[ENTRIES PROVIDED]:
........

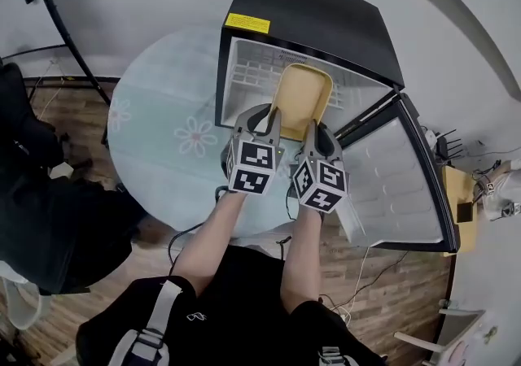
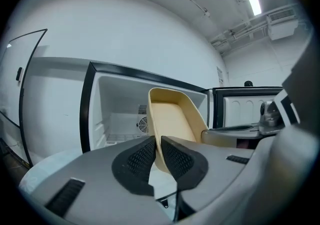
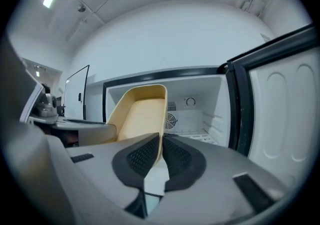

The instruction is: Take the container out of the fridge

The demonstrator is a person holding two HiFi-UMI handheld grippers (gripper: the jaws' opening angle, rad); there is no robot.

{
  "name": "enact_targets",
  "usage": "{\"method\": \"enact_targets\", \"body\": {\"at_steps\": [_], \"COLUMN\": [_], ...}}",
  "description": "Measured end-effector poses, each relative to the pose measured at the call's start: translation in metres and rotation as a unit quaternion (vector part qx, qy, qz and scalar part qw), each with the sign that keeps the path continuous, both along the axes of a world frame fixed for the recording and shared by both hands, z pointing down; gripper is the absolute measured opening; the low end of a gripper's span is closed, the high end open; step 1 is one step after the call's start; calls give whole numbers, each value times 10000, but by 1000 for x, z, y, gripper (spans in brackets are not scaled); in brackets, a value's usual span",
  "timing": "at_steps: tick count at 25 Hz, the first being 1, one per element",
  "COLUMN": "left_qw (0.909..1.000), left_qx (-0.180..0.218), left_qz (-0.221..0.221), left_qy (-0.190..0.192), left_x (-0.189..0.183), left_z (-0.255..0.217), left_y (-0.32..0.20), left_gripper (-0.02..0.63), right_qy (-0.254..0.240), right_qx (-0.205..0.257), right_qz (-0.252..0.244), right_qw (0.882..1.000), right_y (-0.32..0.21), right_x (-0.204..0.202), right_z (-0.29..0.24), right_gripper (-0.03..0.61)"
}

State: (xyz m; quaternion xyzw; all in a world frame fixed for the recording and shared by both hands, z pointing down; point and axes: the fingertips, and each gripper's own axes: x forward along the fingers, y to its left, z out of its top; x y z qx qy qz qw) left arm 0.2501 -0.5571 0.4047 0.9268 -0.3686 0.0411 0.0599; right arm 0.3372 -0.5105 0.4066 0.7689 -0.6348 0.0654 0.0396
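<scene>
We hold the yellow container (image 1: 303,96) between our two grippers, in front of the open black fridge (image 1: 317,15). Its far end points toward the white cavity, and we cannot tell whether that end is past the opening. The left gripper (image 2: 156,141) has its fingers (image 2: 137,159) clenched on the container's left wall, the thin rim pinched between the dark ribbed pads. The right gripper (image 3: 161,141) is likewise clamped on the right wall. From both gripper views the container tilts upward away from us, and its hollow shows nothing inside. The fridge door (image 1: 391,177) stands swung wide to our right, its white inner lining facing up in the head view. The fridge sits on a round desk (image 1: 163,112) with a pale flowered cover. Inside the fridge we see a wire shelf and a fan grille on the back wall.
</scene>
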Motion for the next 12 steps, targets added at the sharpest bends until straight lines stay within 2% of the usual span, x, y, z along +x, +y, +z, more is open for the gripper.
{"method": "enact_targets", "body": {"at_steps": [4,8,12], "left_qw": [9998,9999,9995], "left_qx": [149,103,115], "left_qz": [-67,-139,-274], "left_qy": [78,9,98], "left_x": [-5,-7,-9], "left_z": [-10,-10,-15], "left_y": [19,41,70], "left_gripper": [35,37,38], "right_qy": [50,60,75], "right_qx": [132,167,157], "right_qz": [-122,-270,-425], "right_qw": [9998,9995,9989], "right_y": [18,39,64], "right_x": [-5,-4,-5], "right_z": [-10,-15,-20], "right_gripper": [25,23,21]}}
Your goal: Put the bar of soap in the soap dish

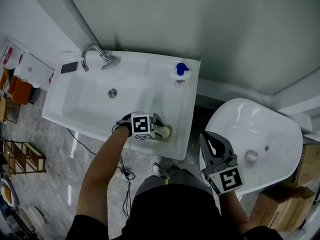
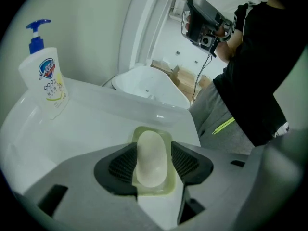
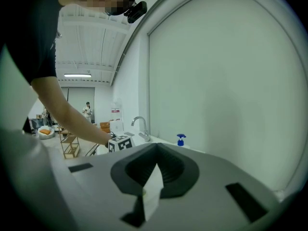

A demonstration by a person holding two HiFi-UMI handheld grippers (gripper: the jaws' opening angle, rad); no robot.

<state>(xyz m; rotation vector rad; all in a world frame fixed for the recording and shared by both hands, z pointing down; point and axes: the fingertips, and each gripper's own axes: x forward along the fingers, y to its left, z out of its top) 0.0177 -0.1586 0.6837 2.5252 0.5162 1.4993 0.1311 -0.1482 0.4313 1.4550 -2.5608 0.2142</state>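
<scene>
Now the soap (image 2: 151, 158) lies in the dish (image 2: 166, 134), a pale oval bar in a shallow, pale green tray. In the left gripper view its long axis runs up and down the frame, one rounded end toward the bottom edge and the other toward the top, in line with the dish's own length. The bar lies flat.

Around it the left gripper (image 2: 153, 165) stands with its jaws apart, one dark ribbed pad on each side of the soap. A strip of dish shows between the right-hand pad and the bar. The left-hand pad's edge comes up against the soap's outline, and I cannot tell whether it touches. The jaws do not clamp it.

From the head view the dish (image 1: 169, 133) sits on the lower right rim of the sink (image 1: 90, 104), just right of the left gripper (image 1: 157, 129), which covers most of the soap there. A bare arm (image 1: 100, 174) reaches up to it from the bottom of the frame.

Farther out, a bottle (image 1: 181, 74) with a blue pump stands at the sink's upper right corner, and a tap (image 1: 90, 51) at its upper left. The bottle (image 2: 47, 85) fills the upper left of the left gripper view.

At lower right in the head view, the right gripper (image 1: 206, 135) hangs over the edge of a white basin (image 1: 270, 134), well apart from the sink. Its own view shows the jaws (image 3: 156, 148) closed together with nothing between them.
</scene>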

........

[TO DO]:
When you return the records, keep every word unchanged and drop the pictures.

[EXERCISE ANSWER]:
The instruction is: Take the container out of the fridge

The demonstrator is a person holding two HiFi-UMI handheld grippers (gripper: the jaws' opening angle, rad); there is no robot.

{
  "name": "enact_targets",
  "usage": "{\"method\": \"enact_targets\", \"body\": {\"at_steps\": [_], \"COLUMN\": [_], ...}}",
  "description": "Measured end-effector poses, each relative to the pose measured at the call's start: translation in metres and rotation as a unit quaternion (vector part qx, qy, qz and scalar part qw), each with the sign that keeps the path continuous, both along the axes of a world frame fixed for the recording and shared by both hands, z pointing down; gripper is the absolute measured opening; the low end of a gripper's span is closed, the high end open; step 1 is one step after the call's start; calls give whole numbers, each value times 10000, but by 1000 for x, z, y, gripper (spans in brackets are not scaled); in brackets, a value's usual span",
  "timing": "at_steps: tick count at 25 Hz, the first being 1, one per element",
  "COLUMN": "left_qw (0.909..1.000), left_qx (-0.180..0.218), left_qz (-0.221..0.221), left_qy (-0.190..0.192), left_x (-0.189..0.183), left_z (-0.255..0.217), left_y (-0.32..0.20), left_gripper (-0.02..0.63), right_qy (-0.254..0.240), right_qx (-0.205..0.257), right_qz (-0.252..0.244), right_qw (0.882..1.000), right_y (-0.32..0.21), right_x (-0.204..0.202), right_z (-0.29..0.24), right_gripper (-0.03..0.61)"
}

State: (xyz m; quaternion xyzw; all in a world frame fixed for the recording and shared by both hands, z pointing down; point and axes: the fingertips, and each gripper's own axes: x forward along the fingers, y to its left, z out of its top; x y z qx qy qz qw) left arm 0.2501 -0.5571 0.4047 0.9268 -0.3686 0.0411 0.0599; right arm 0.3372 -0.5105 0.4066 0.7689 -0.6348 0.0654 0.0396
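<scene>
We hold the yellow container (image 1: 303,96) between our two grippers, in front of the open black fridge (image 1: 317,15). Its far end points toward the white cavity, and we cannot tell whether that end is past the opening. The left gripper (image 2: 156,141) has its fingers (image 2: 137,159) clenched on the container's left wall, the thin rim pinched between the dark ribbed pads. The right gripper (image 3: 161,141) is likewise clamped on the right wall. From both gripper views the container tilts upward away from us, and its hollow shows nothing inside. The fridge door (image 1: 391,177) stands swung wide to our right, its white inner lining facing up in the head view. The fridge sits on a round desk (image 1: 163,112) with a pale flowered cover. Inside the fridge we see a wire shelf and a fan grille on the back wall.
</scene>
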Motion for the next 12 steps, targets added at the sharpest bends until straight lines stay within 2% of the usual span, x, y, z along +x, +y, +z, more is open for the gripper.
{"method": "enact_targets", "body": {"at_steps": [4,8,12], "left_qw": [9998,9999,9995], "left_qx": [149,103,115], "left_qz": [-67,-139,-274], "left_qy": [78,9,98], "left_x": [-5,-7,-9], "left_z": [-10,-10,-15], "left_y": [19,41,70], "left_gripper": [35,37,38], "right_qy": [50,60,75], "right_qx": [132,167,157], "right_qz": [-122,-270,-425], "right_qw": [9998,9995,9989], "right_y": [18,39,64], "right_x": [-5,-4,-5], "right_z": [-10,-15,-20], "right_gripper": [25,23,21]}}
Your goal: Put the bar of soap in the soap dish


A demonstration by a person holding two HiFi-UMI handheld grippers (gripper: the jaws' opening angle, rad); no robot.

<state>(xyz m; rotation vector rad; all in a world frame fixed for the recording and shared by both hands, z pointing down; point and axes: the fingertips, and each gripper's own axes: x forward along the fingers, y to its left, z out of its top) 0.0177 -0.1586 0.6837 2.5252 0.5162 1.4993 0.1311 -0.1482 0.4313 1.4550 -2.5608 0.2142</state>
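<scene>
Now the soap (image 2: 151, 158) lies in the dish (image 2: 166, 134), a pale oval bar in a shallow, pale green tray. In the left gripper view its long axis runs up and down the frame, one rounded end toward the bottom edge and the other toward the top, in line with the dish's own length. The bar lies flat.

Around it the left gripper (image 2: 153, 165) stands with its jaws apart, one dark ribbed pad on each side of the soap. A strip of dish shows between the right-hand pad and the bar. The left-hand pad's edge comes up against the soap's outline, and I cannot tell whether it touches. The jaws do not clamp it.

From the head view the dish (image 1: 169, 133) sits on the lower right rim of the sink (image 1: 90, 104), just right of the left gripper (image 1: 157, 129), which covers most of the soap there. A bare arm (image 1: 100, 174) reaches up to it from the bottom of the frame.

Farther out, a bottle (image 1: 181, 74) with a blue pump stands at the sink's upper right corner, and a tap (image 1: 90, 51) at its upper left. The bottle (image 2: 47, 85) fills the upper left of the left gripper view.

At lower right in the head view, the right gripper (image 1: 206, 135) hangs over the edge of a white basin (image 1: 270, 134), well apart from the sink. Its own view shows the jaws (image 3: 156, 148) closed together with nothing between them.
</scene>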

The response above is complete.